**Work to complete:**
Please keep to the lines below from the one with "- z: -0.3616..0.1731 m" through the one with "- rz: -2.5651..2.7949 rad", and restate them word for word, ends included.

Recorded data
□ □ □ □ □ □ □

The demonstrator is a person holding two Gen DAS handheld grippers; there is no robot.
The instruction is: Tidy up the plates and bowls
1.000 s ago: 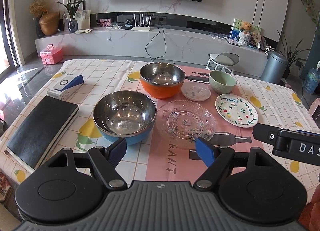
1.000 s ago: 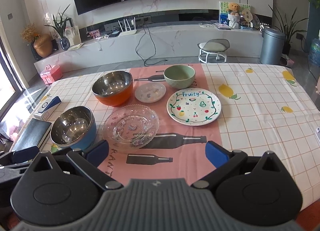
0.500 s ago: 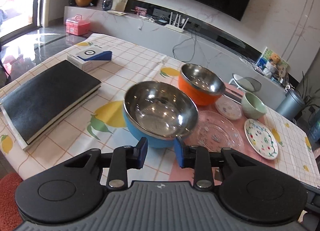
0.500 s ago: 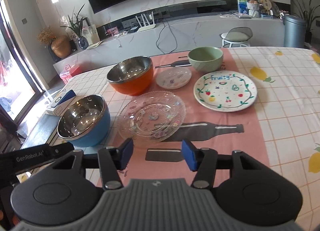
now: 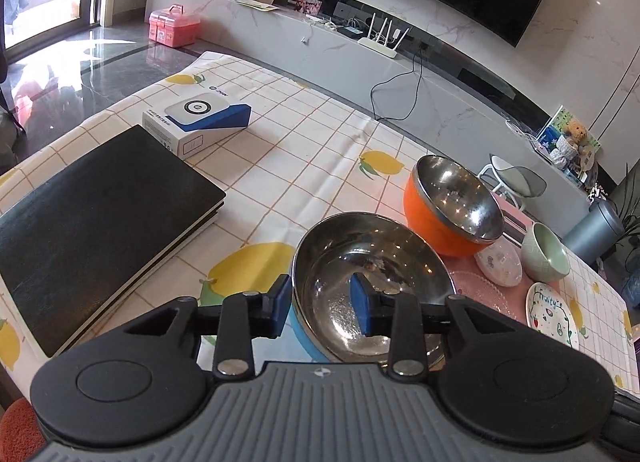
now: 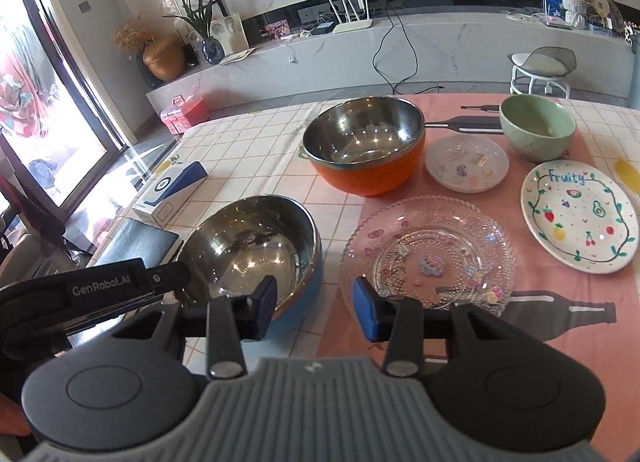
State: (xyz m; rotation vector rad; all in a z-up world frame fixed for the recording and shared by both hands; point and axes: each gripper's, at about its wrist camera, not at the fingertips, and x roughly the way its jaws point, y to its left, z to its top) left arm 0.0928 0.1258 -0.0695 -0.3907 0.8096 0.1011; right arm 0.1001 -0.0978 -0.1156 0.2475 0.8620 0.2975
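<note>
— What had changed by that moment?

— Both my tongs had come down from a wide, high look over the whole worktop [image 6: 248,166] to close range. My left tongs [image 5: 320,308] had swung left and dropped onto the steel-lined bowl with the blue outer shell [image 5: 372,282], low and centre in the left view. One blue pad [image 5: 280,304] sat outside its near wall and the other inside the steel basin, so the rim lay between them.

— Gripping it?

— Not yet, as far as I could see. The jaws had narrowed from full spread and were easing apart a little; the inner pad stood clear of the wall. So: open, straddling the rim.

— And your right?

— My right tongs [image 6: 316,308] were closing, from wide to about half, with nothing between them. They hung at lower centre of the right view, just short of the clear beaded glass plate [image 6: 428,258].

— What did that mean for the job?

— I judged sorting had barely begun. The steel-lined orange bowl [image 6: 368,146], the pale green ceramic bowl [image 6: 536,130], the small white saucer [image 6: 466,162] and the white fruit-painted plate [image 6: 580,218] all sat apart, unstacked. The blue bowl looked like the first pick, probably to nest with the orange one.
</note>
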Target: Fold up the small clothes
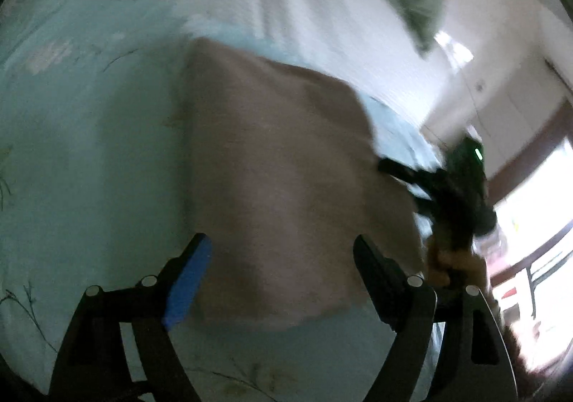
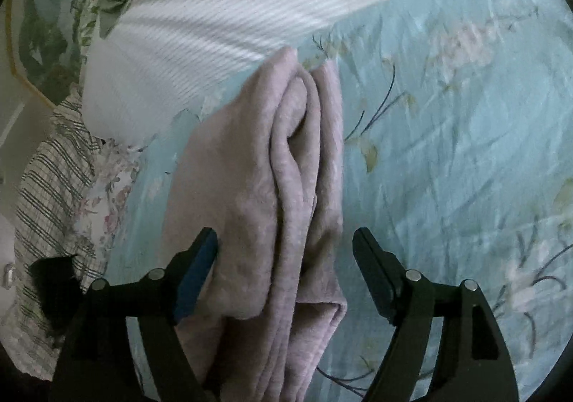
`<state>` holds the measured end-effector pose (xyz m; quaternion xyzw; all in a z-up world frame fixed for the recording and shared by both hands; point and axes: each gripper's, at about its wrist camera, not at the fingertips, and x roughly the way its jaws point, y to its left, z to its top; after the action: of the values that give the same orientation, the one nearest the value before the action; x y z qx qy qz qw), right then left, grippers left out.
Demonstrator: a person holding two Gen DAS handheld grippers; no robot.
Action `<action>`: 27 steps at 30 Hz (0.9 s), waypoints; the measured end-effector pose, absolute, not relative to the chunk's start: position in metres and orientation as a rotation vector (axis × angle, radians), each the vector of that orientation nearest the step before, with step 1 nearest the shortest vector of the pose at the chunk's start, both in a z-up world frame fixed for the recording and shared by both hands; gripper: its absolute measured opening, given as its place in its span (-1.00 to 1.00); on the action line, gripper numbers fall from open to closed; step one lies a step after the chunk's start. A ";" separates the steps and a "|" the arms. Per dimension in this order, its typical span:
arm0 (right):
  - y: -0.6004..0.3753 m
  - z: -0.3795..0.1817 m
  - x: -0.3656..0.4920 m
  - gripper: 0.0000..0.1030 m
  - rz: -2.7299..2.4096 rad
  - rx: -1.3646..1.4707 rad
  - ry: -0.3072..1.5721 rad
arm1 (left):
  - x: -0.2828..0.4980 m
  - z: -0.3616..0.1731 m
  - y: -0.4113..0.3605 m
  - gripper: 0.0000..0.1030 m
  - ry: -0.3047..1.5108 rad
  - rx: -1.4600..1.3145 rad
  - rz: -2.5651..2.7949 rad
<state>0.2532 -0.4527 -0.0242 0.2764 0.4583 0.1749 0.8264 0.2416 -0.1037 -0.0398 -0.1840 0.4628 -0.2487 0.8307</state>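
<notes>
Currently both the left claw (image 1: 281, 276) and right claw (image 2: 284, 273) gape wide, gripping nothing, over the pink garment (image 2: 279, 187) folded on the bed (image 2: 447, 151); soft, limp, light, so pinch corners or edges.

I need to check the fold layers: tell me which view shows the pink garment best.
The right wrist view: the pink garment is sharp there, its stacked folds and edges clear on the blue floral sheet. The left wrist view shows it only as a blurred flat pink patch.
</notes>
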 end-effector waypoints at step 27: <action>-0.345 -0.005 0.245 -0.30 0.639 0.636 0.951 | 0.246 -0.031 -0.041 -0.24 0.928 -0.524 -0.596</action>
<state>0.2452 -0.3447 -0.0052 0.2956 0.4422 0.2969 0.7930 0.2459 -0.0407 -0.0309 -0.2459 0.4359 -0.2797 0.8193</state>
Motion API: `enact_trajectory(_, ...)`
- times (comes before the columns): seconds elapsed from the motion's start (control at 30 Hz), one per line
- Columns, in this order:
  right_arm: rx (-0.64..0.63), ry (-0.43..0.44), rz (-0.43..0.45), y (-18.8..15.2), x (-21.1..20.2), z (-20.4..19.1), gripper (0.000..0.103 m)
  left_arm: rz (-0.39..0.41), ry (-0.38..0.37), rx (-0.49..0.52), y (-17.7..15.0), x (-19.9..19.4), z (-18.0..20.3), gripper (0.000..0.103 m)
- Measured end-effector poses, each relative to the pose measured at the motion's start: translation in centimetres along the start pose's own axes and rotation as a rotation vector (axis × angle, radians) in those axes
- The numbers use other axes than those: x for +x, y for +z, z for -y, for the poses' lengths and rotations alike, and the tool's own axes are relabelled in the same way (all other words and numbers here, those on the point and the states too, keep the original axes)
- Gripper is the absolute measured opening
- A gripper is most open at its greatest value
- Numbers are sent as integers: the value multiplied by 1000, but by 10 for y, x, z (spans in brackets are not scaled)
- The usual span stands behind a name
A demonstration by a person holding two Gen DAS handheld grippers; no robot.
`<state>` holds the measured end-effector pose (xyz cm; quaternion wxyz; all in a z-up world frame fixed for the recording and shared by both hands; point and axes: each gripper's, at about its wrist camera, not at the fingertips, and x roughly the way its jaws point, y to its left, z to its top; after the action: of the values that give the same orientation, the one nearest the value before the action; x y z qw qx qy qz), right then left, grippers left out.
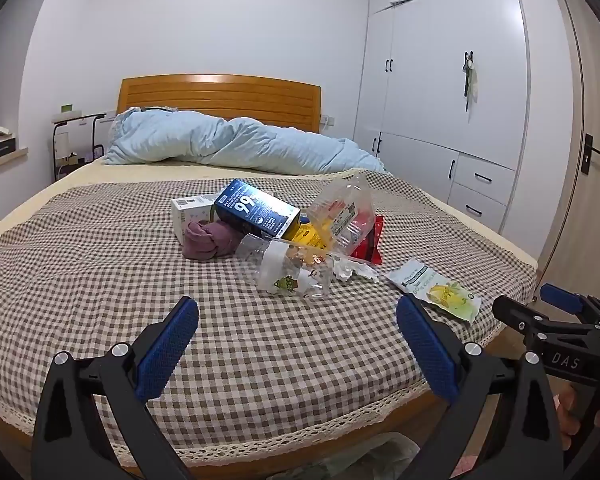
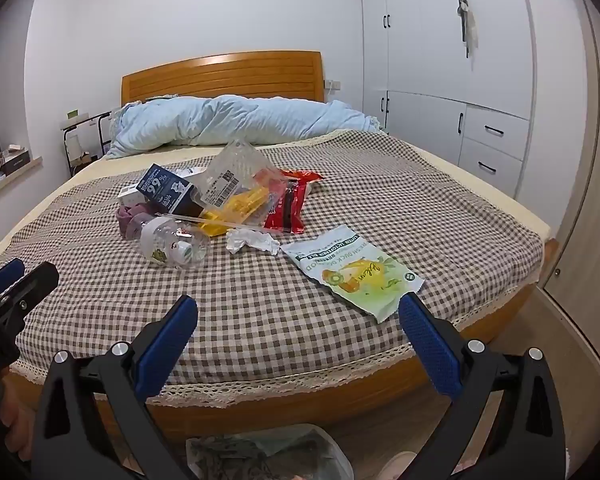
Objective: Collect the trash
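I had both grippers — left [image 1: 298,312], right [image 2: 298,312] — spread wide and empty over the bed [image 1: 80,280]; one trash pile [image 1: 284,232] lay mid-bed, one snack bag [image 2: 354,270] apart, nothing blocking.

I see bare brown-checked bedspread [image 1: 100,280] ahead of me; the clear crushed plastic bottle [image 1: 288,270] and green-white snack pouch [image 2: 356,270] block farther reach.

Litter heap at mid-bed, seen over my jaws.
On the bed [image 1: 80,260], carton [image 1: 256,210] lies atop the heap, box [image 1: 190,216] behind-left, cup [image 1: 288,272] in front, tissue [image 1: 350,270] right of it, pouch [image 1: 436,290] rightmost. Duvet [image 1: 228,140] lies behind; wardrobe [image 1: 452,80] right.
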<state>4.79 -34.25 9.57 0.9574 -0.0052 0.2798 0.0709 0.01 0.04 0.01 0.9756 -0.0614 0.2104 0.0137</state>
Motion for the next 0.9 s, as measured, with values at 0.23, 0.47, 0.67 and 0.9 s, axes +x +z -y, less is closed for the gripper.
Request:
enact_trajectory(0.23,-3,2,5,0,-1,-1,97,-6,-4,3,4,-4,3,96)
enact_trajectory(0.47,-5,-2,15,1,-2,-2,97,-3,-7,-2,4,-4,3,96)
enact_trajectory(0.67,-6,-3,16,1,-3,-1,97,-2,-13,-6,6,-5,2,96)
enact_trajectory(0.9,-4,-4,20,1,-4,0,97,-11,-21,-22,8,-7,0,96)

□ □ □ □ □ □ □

**Solution for this task:**
  - z: -0.3616..0.1731 m
  - y: -0.4113..0.3605 m
  - gripper: 0.0000..0.1030 m
  - ry: -0.3047..1.5108 rad
  - rx: -1.4600..1.3145 rad
  - rz: -2.5651..2.7949 rad

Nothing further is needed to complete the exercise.